» Activity: Filter this listing down to the lines that contain the word "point", and copy them.

» Available data:
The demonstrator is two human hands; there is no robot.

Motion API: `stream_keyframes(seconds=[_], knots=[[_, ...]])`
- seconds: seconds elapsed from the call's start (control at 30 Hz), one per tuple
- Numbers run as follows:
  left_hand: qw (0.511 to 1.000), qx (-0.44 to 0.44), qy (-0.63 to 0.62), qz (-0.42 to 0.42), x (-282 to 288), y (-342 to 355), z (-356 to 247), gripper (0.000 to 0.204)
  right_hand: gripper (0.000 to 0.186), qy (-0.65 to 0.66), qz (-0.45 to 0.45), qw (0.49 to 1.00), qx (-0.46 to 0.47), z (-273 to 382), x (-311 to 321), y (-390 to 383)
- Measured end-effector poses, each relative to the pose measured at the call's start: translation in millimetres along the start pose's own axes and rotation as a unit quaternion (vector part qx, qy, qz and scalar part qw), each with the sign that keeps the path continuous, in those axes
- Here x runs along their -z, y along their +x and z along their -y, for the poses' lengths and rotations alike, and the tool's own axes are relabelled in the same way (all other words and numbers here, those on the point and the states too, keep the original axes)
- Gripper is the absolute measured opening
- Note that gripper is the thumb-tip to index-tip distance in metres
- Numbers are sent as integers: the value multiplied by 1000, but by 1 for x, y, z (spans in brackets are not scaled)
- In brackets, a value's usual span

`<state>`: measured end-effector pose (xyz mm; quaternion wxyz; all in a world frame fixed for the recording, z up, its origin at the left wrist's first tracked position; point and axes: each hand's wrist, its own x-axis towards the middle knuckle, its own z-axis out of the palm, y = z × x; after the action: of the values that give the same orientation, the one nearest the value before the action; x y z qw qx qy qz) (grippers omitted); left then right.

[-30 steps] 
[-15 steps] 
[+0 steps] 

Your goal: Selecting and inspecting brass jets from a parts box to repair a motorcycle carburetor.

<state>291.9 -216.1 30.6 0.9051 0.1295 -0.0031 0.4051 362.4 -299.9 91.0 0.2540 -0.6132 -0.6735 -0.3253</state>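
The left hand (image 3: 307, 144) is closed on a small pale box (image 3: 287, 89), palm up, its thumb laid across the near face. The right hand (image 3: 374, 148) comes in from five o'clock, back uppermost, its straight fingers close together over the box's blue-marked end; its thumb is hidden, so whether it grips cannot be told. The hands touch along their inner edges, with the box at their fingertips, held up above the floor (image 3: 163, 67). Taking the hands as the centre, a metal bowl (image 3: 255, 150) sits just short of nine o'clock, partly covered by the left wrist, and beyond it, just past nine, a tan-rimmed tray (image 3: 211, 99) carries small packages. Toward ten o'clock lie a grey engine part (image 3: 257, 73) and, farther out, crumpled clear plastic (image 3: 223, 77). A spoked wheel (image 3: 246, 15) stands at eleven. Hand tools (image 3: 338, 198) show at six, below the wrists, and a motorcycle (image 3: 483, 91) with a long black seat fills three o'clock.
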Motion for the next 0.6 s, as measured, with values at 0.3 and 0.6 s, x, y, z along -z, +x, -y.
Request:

» Problem solution:
- Here x runs along their -z, y along their +x and z along their -y, for the poses' lengths and rotations alike, and the tool's own axes are relabelled in the same way (all other words and numbers here, those on the point and the states too, keep the original axes)
`<state>`: measured end-effector pose (xyz mm; quaternion wxyz; all in a world frame fixed for the recording, z up, its origin at the left wrist's first tracked position; point and axes: each hand's wrist, its own x-axis towards the middle knuckle, its own z-axis out of the palm, y = z × x; after the action: of the values that give the same orientation, the one nearest the value before the action; x y z qw qx qy qz) (grippers omitted); left then right.

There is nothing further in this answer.